Looking every inch the Bond man, Ulrich Bez, the CEO of Aston Martin, stands before a packed room of Columbia Business School students, tieless but precisely tailored and wearing a pair of $1,000 leather sneakers.
Flash back to the year 2000. Ford Motor Co., which owned Aston Martin, needed to bring the 100-year-old brand back to life — and relevance. They approached Bez to see if he’d take it on. He had the right credentials, having worked for BMW, Porsche, and Daewoo. “It takes a lot to impress me,” recalled Bez. Aston Martin, the sports car with a rocket for an engine that James Bond drives in 11 of the franchise’s 23 movies, “had a mystique,” but “it was not competitive,” said Bez.
To return the brand to its former glory, Bez concentrated on reinstating quality and taking back the Aston Martin design in-house. The cars are still handmade, but Bez, who earned his engineering PhD from the University of Stuttgart, installed a modular system in which each part connects to other components. “It's five to ten times faster than hand-tooling the individual parts, so it allows small volume. It’s more efficient too, but our motive was to boost quality.”
Since Bez took the wheel in 2000, Aston Martin has gone private. Sales have grown more than fourfold. Some 50,000 of the company’s total 65,000 cars have been produced in those 13 years. And around 80 percent of Aston Martins are now sold outside of Britain. Here, Bez shares his thoughts on everything from the definition of a luxury brand to what sells in China to the future of automobiles.
On what it means to be a luxury brand
“Aston Martin was not as luxurious a product it could be till about 2004–2005. Aston Martins start at about $120,000 and go up to around $2 million, but price doesn't define luxury. Luxury is all about honesty and integrity — don’t pretend to be something you’re not. Don’t expect plastic to behave like leather or hand-stitching to come without some imperfections.
“Luxury doesn’t deal in commodity. We made a concept car, the CC100, inspired by the 1959 DBR1, for our 100th anniversary this year. Ten people said they wanted one but we said no. That’s not what we are about. For example, Louis Vuitton, to me, is less a luxury than a mass market product. On the other hand, exclusivity doesn’t equate to luxury.”

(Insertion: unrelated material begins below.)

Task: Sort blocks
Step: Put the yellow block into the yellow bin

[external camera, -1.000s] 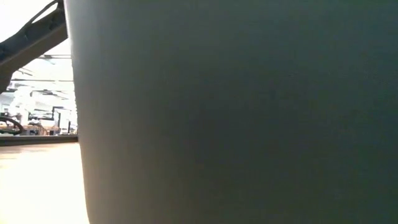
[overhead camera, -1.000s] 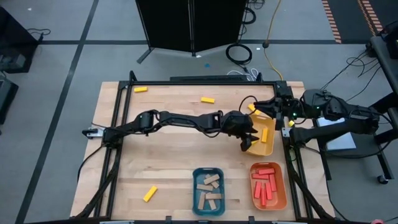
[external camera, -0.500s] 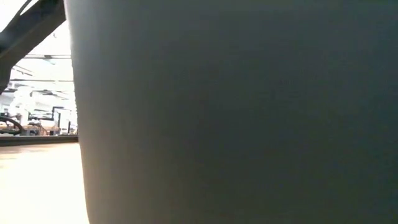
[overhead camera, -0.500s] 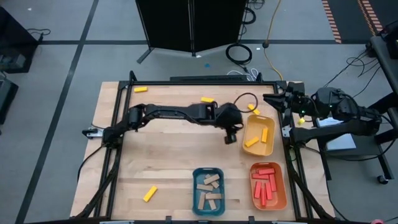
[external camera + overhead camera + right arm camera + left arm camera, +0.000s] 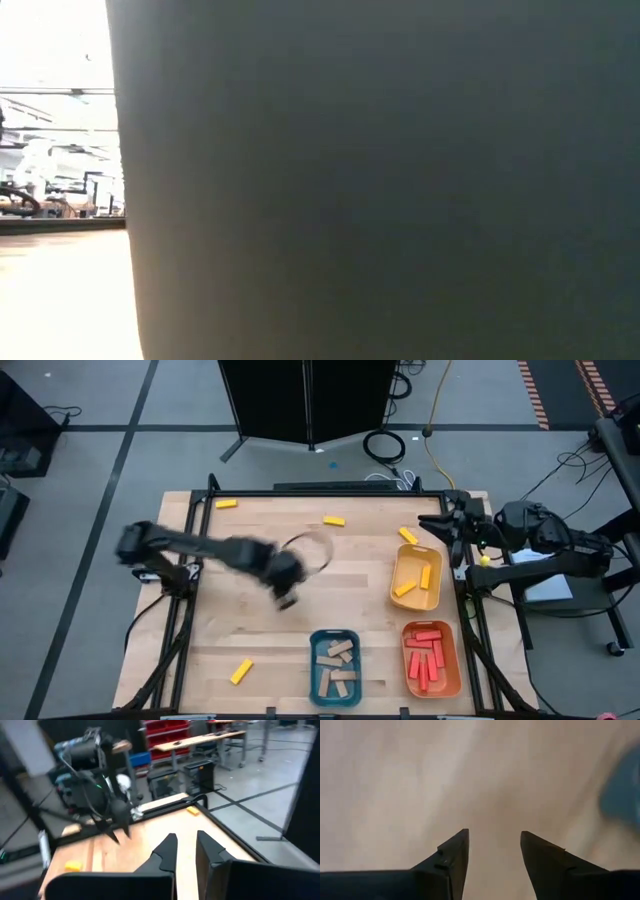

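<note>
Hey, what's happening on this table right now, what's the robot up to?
It is sorting blocks by colour. The left gripper is empty, fingers apart, over the bare middle of the table. The right gripper waits shut at the far right edge. The yellow tray holds two yellow blocks, the orange tray red blocks, the blue tray tan ones. Four yellow blocks lie loose; the nearest one is by the front edge.

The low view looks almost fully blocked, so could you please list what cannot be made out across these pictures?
- Low view: a dark surface close to the lens hides the blocks and trays.
- High view: the left hand is smeared by motion, so its fingers are unreadable there.
- Left wrist view: the table is blurred; only open, empty fingers show.
- High view: the tan blocks in the blue tray overlap, uncountable.
</note>
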Available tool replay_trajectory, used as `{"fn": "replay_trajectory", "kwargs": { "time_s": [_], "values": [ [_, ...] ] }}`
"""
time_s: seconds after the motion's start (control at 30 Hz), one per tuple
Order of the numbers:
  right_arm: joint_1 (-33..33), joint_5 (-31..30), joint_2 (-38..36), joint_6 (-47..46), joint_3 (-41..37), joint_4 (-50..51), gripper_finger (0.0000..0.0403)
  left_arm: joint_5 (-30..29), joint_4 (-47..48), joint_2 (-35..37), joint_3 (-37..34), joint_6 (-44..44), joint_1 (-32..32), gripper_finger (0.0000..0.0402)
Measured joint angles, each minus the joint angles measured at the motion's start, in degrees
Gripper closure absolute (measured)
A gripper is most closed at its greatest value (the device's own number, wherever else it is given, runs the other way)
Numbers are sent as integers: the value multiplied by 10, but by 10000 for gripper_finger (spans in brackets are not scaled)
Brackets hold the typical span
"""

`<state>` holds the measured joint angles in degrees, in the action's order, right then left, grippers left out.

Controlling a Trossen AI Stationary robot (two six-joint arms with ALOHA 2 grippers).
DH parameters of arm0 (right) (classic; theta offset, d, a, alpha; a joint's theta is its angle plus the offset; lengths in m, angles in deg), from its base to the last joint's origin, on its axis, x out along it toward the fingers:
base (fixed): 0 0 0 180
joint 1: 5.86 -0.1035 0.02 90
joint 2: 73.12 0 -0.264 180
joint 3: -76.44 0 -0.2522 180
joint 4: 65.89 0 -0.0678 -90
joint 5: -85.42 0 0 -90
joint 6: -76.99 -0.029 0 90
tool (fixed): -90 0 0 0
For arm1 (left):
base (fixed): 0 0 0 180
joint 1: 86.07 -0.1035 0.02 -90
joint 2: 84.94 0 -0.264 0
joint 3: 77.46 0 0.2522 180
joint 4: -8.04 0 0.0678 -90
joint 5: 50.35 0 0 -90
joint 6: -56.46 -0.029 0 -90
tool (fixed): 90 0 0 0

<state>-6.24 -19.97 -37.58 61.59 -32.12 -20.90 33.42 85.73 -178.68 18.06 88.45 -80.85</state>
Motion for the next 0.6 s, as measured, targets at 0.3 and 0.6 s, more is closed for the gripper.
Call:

On the paradox of perfection
“I always strive for perfection, whether it’s with an engine or a sun visor. But perfection is also the death of innovation. You can always make something different, but change should make a product better and not modify the way an Aston Martin looks, smells, sounds. And there are different kinds of perfection. A race car before the race is perfect. After the race, it may be splattered with insects, but it’s still perfect.”
On what it means to be the Bond car
“It is part of what makes us the ‘coolest car brand’ and second only to Apple among all brands [according to the annual CoolBrands list].”
“Apple has not altered the iPhone substantially in the past ten years, but it came out with the iPad, which changed its business. Similarly, Aston Martin may face changing markets. Geographically, we’re not even close to our volume potential.”
“China has a completely different mindset than other markets. Europeans and Americans had mobility for a long time, and China made great leaps in mobility in the last 20 years. From my experience, successful Chinese businessmen tend to buy the biggest car they can find and hire a driver. We have to work with our dealers to explain the experience of driving an Aston Martin so they can transfer our values to customers.”
On the automobile’s future
“Further out, in 20 to 50 years, I expect that most cars will be driverless. As cars become mass transportation, they will move at a guided speed, and drivers won’t be able to change lanes or turn on lights. Sports cars have a future outside mass mobility, though, with people who want to experience acceleration on special tracks and roads.
“And hydrogen will be the future power source. Electric cars have some big problems: We’ve not yet solved how batteries can be disposed of. The cars can’t go far without recharging. To recharge on hydrogen takes about as long as to fill up on gasoline, but it doesn’t pollute — China may be a huge market. Today there are no hydrogen cars because there are no hydrogen filling stations; and there are no stations because there are no hydrogen cars. The first step will be hybrid hydrogen cars.”
On the future of Ulrich Bez
“I’m 70 years old and I am ready at any time to step down as CEO. First we need a CEO for the next 10 years. Someone who understands the brand, is knowledgeable about many things — you have to understand emotions, politics, medicine, all manner of things when designing a car ten years out.”